What you need to do: Go through the material below and copy all lines with "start".

Information supplied:
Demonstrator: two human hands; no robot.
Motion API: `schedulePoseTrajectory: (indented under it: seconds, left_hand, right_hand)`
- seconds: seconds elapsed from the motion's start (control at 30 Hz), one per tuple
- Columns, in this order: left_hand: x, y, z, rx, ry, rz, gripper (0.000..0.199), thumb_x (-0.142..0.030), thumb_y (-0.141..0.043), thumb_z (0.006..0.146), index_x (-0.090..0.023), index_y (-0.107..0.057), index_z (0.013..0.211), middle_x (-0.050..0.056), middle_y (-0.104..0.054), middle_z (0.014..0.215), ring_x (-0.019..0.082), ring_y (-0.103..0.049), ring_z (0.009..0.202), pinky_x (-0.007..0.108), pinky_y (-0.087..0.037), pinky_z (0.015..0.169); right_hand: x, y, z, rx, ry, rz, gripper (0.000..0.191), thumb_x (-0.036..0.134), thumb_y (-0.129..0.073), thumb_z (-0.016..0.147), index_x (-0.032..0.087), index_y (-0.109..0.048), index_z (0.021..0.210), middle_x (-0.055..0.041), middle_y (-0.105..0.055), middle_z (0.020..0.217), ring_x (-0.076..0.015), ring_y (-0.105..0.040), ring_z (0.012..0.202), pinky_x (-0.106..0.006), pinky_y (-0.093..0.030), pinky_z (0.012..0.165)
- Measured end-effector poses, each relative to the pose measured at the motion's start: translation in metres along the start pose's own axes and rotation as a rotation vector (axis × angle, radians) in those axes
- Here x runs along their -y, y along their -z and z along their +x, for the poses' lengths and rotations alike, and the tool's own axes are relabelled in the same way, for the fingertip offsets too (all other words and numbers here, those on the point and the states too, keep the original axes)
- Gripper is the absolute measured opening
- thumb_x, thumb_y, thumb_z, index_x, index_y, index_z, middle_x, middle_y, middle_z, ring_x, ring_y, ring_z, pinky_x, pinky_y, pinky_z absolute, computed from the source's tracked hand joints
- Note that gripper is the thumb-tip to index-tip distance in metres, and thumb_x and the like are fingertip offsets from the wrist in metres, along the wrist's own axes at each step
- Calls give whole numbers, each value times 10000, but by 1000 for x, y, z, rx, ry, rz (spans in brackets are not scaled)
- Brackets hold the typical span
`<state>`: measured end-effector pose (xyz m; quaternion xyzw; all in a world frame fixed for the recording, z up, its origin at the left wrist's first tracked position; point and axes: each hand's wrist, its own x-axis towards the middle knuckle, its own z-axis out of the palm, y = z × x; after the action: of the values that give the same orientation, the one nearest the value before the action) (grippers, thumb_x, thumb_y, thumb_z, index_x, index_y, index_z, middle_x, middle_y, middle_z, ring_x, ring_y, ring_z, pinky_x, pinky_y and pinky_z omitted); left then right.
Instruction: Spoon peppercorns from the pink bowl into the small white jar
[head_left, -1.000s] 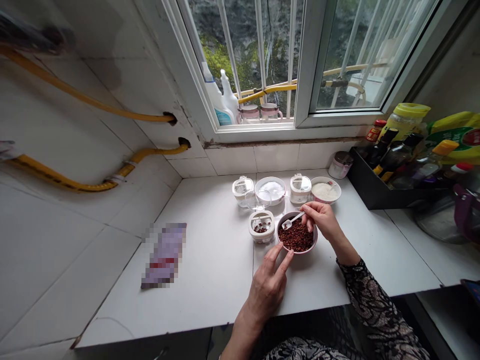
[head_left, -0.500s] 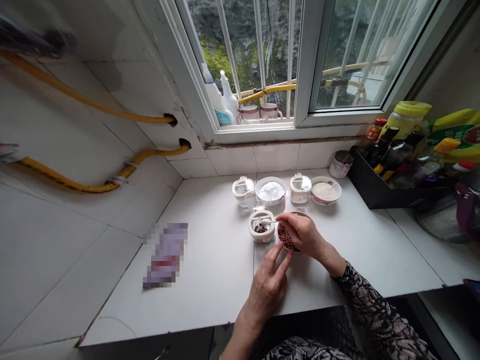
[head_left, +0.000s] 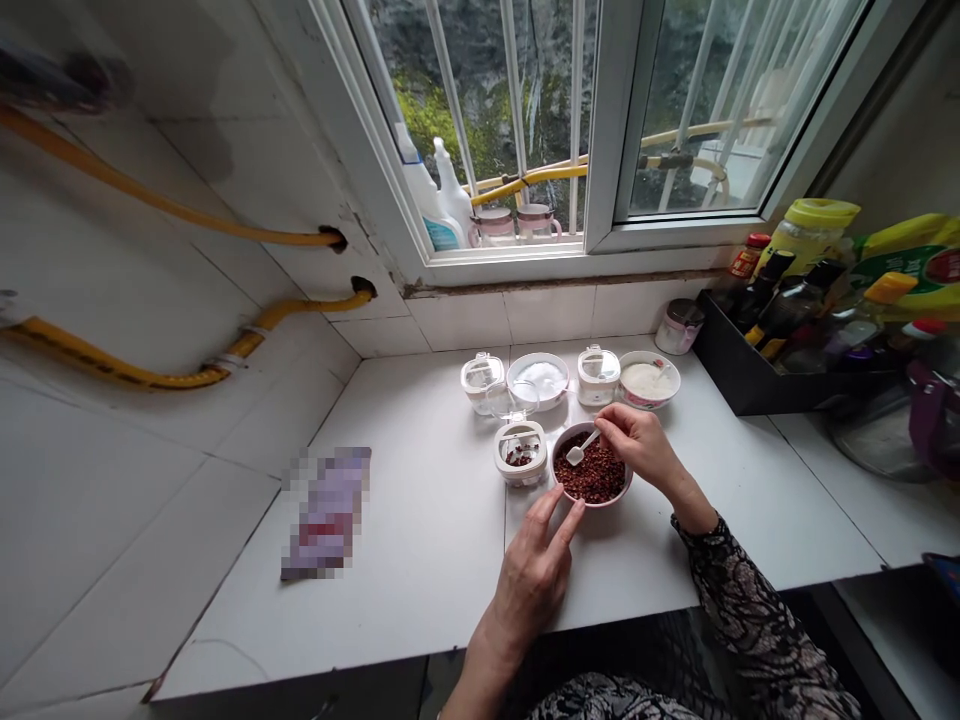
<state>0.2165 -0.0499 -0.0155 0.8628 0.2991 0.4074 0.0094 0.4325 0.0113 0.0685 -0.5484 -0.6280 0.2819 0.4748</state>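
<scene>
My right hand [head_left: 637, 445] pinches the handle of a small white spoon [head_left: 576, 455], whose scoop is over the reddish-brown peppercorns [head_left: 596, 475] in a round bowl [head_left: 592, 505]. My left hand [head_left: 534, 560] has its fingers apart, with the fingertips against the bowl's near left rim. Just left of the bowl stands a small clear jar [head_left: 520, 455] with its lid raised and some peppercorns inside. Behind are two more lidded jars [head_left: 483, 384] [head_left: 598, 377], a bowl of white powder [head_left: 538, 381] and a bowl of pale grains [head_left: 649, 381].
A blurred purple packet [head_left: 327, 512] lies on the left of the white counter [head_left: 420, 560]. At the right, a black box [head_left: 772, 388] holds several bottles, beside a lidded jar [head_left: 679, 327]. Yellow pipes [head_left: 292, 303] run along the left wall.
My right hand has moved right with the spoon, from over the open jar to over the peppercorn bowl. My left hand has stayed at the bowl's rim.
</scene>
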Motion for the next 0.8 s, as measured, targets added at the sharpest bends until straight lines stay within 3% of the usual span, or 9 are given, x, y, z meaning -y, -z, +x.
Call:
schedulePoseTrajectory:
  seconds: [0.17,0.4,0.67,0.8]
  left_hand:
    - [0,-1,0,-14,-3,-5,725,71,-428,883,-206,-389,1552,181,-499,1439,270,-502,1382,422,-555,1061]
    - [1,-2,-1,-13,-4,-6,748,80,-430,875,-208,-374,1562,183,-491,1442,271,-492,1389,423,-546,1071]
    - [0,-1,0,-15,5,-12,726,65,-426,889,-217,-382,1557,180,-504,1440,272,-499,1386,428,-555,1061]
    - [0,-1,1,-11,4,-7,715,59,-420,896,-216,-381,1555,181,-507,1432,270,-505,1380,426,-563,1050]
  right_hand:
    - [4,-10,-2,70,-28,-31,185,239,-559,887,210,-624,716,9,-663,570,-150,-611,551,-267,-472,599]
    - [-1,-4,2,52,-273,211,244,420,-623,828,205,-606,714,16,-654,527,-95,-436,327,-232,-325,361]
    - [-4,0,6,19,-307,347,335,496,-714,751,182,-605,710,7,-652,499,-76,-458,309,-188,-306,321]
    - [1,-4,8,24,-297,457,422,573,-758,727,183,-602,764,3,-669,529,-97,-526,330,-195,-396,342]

Response to the task:
- seconds: seconds elapsed from the motion's start (control at 30 Hz), one per tuple
- Measured end-effector poses, each relative to the pose measured at the motion's start: translation in metres along the start pose's own axes and rotation as a rotation vector (axis × angle, radians) in those axes

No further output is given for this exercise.